Brij Mohan. (2022). Rediscovery of Society: A Post-Pandemic Reality. New York, NY: Nova Science Publishers, 130 p. ISBN-13: 978-1-68507-321-3 (PB).
“Philosophers have merely interpreted the world, the point however is to change it” (Karl Marx). Almost all political and social philosophers from Plato to Marx and beyond have dealt with various problems emanating from society in various countries with varied situations over centuries.
Brij Mohan, a social analyst, theorist, and scientist has based his empirical work on two premises—that democracy is dying and there is an urgent need for a new social contract since our social institutions are faltering.

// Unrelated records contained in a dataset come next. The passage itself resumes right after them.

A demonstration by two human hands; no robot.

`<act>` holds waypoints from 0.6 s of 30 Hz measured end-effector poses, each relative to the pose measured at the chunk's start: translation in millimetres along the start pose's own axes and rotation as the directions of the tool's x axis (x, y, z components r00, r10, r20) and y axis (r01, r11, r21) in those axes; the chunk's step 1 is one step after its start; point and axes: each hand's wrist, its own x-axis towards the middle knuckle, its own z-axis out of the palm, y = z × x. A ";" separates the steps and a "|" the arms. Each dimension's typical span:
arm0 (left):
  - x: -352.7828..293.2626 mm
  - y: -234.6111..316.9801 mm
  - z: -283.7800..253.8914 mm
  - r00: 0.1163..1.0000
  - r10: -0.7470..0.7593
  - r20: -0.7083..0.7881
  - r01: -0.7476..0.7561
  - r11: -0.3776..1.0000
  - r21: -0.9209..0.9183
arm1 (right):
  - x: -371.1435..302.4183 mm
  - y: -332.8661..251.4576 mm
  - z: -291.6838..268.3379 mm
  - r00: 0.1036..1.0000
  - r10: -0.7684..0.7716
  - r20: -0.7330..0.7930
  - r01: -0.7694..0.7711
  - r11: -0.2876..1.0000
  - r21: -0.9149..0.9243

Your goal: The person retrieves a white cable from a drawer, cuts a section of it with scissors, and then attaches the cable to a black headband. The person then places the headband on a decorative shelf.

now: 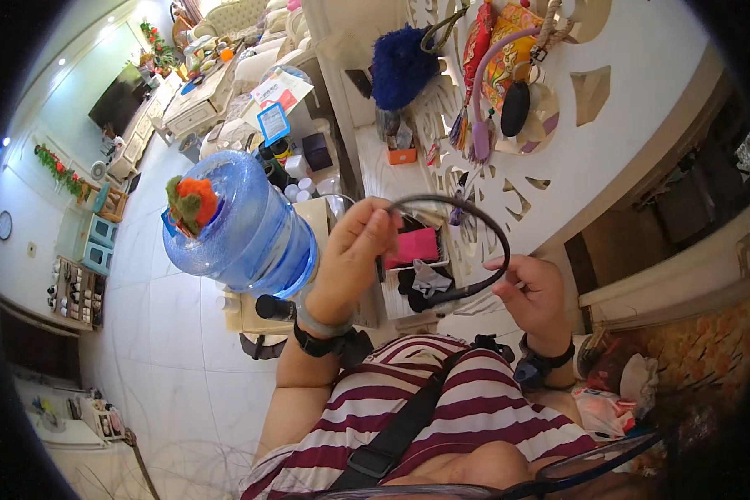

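A thin black curved band [502,232], hoop-shaped like a headband, is held up in front of my striped top. Its upper end is pinched between the thumb and fingers of my left hand [360,250]. My right hand [535,298] grips its right-hand side between thumb and bent fingers. From there the band bends back to a loose lower end, slightly blurred, above the white shelf. Behind it a pink flat item [417,246] and a grey and black cloth [429,279] lie in a tray on the shelf.
Left of my left hand stands a large blue water bottle [267,225] with an orange-green cover on top. A black cylinder [275,308] is close to my left wrist. On the carved white panel [592,167] hang a blue fluffy bag [404,68] and a purple-handled item [481,125].
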 end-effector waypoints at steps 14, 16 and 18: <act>19.1 -11.9 2.6 0.994 -0.112 0.003 0.105 0.920 -0.377 | 4.1 -1.4 6.9 0.988 0.137 0.071 -0.147 0.977 0.157; 19.8 -16.3 4.1 0.992 -0.121 0.032 0.124 0.925 -0.359 | 4.4 0.6 8.7 0.981 0.168 0.091 -0.181 0.972 0.149; 20.9 -16.1 4.9 0.992 -0.115 0.050 0.126 0.931 -0.342 | 2.7 1.5 10.0 0.983 0.168 0.072 -0.176 0.975 0.134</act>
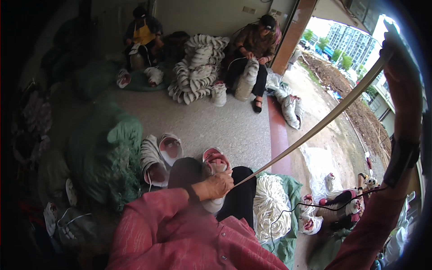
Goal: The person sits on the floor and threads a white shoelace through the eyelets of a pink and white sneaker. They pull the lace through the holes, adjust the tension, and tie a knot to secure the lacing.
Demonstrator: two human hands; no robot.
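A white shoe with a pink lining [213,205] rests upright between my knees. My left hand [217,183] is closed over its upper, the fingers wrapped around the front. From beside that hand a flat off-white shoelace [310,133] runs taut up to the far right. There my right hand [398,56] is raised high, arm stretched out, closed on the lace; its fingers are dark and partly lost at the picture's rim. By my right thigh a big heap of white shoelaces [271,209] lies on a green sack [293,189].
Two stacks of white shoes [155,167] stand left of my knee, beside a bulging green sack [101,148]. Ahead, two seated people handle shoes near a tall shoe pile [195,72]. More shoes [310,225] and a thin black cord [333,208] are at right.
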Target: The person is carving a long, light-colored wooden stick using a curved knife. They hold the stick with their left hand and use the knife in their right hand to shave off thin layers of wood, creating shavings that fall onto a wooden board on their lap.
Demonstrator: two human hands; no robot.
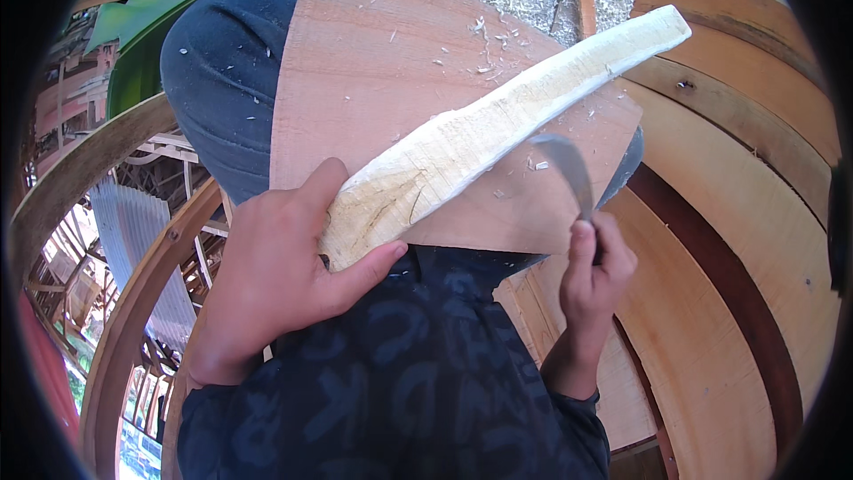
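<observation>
Firmly, the left hand (275,276) grips the pale wood piece's (498,133) thick end to steady it on the board (373,62) — the right hand (593,271) clenches a curved blade (569,169) against its edge.

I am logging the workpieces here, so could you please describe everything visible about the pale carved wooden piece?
The pale wooden piece is long, slightly curved and rough-hewn, with cut marks and a crack near its thick lower end. It lies slanted across a reddish board. The left hand grips that thick end; a curved blade, held by the right hand, meets its lower edge.

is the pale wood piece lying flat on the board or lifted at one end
Lifted at one end: the left hand holds the wood piece's near end off the board.
</observation>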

The author has also used a political-historical approach to prove his point. He has discussed a case study of American and Indian societies and related them to various variables—state’s delivery of goods is the largesse trickling down to the poorest of poor, citizens facing xenophobia, oppression of various types, alienation, and so on.
It is because of “fractured democratic institutions” that the post-pandemic issues began to threaten human survival. This led to economic drain at individual and state levels, fear of inequality, injustice, and a fall of economic freedom. True, Abraham Lincoln’s idea of democracy—government of the people, for the people and by the people—has been replaced by Pareto’s market democracy. Also, democracy now exists in theory and not in practice. I am reminded of Michells regarding the elite theory of democracy.

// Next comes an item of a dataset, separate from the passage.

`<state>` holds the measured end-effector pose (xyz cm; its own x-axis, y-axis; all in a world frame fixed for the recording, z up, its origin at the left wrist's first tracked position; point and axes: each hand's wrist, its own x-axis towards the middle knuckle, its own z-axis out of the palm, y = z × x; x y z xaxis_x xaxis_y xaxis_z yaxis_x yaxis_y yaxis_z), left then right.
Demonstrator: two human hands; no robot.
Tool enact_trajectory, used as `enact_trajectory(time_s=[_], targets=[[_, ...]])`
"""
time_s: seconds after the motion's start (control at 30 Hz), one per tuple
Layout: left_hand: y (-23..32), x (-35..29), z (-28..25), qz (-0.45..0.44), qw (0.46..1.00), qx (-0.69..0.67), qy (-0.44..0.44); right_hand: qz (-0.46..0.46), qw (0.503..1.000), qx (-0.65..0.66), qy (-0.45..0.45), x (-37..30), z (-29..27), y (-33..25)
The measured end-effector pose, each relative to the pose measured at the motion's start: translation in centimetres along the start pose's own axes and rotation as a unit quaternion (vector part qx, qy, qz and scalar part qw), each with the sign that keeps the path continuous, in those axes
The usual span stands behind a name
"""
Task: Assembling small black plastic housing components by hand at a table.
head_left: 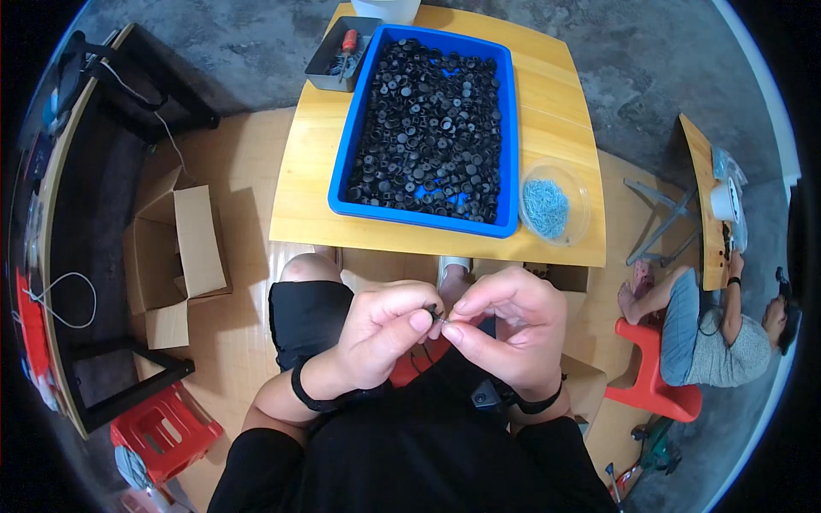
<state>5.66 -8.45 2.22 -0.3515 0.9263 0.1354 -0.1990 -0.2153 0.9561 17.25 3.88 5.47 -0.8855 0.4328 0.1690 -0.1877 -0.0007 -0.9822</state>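
L hand (380, 329) pinches small black part (433, 311) betw. thumb & index; R hand (513, 329) fingertips pressed approx. together on thin metal bit (442, 320). Metal bit sits just R of black part, poss. touching, both held between hands, nearer person than blue tray (419, 220); bit's long axis too small to tell.

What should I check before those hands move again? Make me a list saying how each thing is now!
1. Left hand pinches a small black part: ok.
2. Right hand is close to that part: ok.
3. Right hand grips a tiny piece: cannot tell, too small.
4. Blue tray is on the table, with black pieces in it: ok.
5. Clear tub has little shiny pieces inside: ok.
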Motion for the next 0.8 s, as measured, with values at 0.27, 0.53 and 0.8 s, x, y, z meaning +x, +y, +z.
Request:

Brij Mohan further talks of a utopian world order for peace, justice, and equality which reminds me of Laski who said the state exists for the good of the individuals. His new contract is different from Hobbesian (absolute), Lockean (political), and Rousseauean (popular) sovereignty. It seems Brij Mohan’s view of the current state of democracy is Hobbesian clothed in Rousseauean humanism. If so, Lincoln’s definition will have to stand the test of Popperian falsification.
Brij has related his new model of social contract to art, reason, and truth.
If Democracy is dead or dying, and social institutions are in disarray, then I am afraid, Aristotle’s view of revolution and classification of states will prevail. This would imply that democracy is the worst form of government and monarchy is the best. Are we heading close to Aristotelian concept? The rise of authoritarianism across nations seems to validate this darkness on the horizon.
The author finds a solution of contract amongst citizens to overcome phases of thesis and anti-thesis in society. His dream of a new civil welfare society for all is akin to Bentham’s utilitarianism or Gandhi’s Sarvodaya. The new social contract and development as envisaged by the author are very relevant for policymakers worldwide. The book was a wonderful read.
Dr. Priti Nath is an Associate Professor of Political Science at Government Post Graduate College Panchkula (affiliated to Kurukshetra University), India. She can be contacted at firstname.lastname@example.org.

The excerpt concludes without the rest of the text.